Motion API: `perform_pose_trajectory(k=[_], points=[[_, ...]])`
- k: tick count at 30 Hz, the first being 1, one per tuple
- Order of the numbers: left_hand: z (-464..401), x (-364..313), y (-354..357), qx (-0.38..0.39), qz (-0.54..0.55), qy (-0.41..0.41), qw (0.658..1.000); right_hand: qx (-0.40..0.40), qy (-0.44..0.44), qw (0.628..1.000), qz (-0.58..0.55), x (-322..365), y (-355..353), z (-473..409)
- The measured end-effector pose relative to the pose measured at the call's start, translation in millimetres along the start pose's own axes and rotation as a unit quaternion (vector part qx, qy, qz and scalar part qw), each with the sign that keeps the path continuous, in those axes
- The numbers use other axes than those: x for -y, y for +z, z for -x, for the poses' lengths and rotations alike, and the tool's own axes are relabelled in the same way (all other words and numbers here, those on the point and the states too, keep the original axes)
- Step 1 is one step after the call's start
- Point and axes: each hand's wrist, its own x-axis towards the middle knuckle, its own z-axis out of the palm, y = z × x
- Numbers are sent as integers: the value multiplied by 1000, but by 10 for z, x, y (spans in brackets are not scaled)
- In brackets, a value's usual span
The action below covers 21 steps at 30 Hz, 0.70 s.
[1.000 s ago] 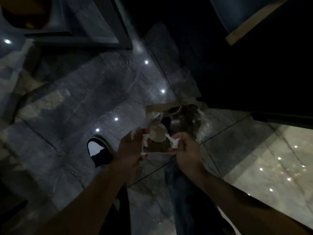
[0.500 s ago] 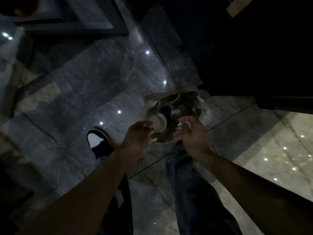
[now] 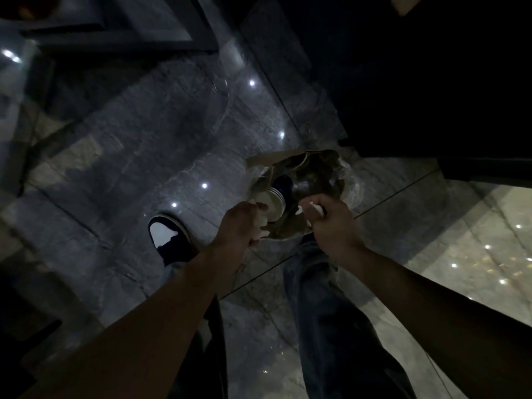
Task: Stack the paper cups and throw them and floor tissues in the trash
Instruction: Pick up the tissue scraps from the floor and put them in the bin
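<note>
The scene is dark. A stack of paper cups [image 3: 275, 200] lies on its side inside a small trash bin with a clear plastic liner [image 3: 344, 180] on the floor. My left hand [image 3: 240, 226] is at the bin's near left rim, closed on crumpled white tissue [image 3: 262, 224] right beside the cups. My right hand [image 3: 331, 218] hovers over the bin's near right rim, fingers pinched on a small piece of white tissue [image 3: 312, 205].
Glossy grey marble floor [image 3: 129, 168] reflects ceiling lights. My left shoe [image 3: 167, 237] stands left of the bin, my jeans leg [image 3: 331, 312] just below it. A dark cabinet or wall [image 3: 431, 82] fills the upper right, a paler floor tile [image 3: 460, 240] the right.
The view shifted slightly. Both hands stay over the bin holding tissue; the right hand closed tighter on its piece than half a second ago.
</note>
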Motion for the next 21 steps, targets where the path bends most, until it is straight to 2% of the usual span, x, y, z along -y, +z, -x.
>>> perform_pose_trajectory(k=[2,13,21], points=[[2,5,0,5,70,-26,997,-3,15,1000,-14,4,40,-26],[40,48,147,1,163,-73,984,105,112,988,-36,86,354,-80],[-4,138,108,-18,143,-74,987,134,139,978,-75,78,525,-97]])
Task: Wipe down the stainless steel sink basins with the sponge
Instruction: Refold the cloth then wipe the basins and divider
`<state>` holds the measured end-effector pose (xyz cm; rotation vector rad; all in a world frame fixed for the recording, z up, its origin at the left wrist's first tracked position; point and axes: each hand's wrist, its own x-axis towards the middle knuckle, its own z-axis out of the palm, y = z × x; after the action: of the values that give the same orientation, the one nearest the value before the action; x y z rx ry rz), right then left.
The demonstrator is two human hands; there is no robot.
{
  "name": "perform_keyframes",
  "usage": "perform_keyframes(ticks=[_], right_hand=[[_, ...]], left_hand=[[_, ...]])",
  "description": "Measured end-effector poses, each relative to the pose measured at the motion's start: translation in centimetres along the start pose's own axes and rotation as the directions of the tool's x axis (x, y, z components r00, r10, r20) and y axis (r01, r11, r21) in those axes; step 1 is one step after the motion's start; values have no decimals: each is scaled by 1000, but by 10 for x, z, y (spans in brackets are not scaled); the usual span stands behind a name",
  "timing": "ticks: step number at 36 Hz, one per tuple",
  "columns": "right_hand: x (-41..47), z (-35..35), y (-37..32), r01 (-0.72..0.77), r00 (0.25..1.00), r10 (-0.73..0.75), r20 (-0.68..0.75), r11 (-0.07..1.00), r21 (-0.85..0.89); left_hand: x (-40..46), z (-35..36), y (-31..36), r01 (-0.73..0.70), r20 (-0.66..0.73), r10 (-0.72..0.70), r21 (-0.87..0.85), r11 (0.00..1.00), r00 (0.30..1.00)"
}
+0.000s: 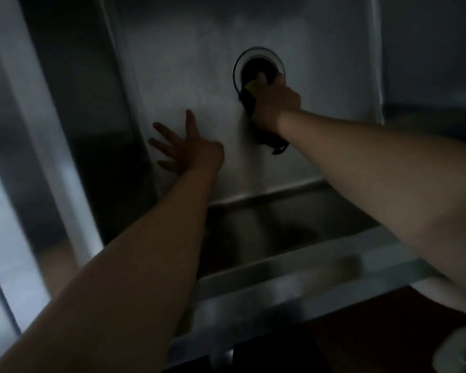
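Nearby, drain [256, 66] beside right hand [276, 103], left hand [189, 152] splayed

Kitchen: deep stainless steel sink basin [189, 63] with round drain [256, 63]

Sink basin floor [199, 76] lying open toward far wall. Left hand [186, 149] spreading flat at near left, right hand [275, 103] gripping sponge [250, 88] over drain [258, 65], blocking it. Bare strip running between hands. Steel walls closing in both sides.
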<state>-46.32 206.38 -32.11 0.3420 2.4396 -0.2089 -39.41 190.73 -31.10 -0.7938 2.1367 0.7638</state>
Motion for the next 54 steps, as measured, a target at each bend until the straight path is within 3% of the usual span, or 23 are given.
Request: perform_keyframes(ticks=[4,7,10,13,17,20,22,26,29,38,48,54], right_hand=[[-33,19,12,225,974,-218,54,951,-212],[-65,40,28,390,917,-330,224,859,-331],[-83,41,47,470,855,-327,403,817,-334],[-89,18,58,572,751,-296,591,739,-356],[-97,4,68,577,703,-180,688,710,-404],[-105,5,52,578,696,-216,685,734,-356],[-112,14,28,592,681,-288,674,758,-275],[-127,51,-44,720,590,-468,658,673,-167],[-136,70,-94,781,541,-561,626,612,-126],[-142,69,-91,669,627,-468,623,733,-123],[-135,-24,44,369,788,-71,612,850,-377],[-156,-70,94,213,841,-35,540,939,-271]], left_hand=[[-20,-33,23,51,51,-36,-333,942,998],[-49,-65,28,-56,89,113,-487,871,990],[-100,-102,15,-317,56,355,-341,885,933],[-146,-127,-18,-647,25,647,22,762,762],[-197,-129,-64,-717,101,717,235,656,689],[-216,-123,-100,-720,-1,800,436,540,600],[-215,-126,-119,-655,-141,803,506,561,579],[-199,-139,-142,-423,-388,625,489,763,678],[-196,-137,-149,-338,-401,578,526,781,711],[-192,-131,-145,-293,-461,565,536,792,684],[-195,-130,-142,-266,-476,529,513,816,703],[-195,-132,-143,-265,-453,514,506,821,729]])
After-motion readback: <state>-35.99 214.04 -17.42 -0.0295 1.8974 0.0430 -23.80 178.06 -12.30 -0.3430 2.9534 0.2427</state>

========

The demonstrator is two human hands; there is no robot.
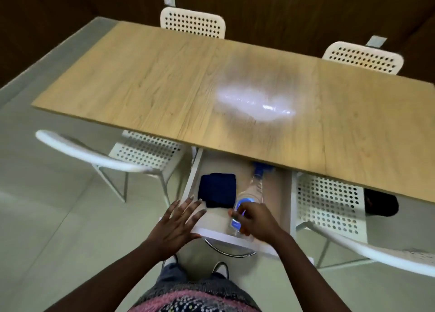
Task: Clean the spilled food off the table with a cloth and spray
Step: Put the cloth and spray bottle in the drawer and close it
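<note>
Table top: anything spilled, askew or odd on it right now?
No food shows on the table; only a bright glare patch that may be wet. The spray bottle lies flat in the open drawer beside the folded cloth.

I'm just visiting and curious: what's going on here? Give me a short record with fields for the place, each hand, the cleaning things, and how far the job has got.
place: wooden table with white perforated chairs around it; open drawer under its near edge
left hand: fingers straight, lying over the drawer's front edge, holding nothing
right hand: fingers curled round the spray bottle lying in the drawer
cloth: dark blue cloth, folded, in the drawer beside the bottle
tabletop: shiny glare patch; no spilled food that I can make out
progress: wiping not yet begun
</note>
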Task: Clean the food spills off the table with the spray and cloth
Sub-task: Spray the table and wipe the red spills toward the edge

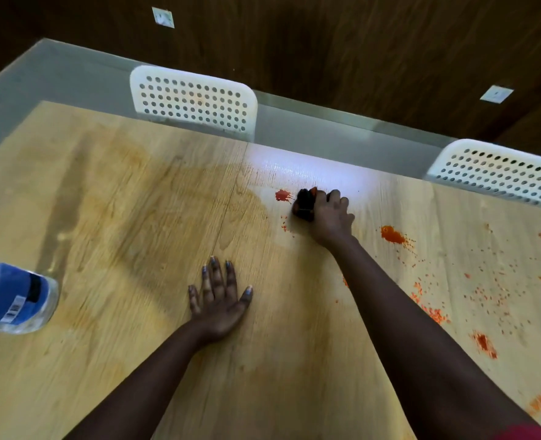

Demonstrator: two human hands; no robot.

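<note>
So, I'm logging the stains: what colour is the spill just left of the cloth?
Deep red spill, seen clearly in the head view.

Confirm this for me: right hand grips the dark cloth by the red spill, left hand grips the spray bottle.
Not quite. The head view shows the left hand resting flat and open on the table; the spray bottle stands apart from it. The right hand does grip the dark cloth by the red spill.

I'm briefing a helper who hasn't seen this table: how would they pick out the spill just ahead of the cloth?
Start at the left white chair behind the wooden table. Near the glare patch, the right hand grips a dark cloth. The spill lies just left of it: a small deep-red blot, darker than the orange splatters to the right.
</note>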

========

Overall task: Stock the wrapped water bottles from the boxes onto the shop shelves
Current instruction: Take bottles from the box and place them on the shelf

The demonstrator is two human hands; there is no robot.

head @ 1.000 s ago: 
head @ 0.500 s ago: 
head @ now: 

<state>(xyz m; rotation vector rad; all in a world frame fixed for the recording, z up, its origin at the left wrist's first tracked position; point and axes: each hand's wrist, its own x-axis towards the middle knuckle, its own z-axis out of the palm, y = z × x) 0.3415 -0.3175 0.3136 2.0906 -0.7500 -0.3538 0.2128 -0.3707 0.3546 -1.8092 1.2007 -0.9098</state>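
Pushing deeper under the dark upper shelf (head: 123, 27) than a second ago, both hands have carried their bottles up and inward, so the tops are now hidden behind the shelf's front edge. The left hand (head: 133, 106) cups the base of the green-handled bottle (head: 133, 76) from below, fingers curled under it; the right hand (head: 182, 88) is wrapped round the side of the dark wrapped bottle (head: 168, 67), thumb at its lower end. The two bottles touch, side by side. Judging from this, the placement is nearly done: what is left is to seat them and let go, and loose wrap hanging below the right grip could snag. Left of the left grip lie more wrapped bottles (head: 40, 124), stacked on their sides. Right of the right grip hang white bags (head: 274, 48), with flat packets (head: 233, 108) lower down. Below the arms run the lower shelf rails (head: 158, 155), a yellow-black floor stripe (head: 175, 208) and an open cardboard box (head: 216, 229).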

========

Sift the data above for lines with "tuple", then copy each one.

- k: tick count at 30 Hz, the first being 1, one per tuple
  "timing": "ticks: step number at 36 Hz, one per tuple",

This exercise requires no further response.